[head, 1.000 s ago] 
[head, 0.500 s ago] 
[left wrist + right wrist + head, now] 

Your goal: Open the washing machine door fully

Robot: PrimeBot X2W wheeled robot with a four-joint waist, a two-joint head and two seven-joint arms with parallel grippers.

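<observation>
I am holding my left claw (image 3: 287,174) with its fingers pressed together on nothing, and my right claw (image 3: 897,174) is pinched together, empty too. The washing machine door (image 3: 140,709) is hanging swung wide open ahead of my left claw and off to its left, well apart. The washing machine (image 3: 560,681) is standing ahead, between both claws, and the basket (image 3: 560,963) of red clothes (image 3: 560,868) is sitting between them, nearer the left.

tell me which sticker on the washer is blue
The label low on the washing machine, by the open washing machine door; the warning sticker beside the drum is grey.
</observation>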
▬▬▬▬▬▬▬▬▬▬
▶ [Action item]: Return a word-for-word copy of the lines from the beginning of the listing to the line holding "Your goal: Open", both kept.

▶ [The completed task]:
[head, 1.000 s ago] 
[head, 0.500 s ago] 
[left wrist + right wrist + head, now] 

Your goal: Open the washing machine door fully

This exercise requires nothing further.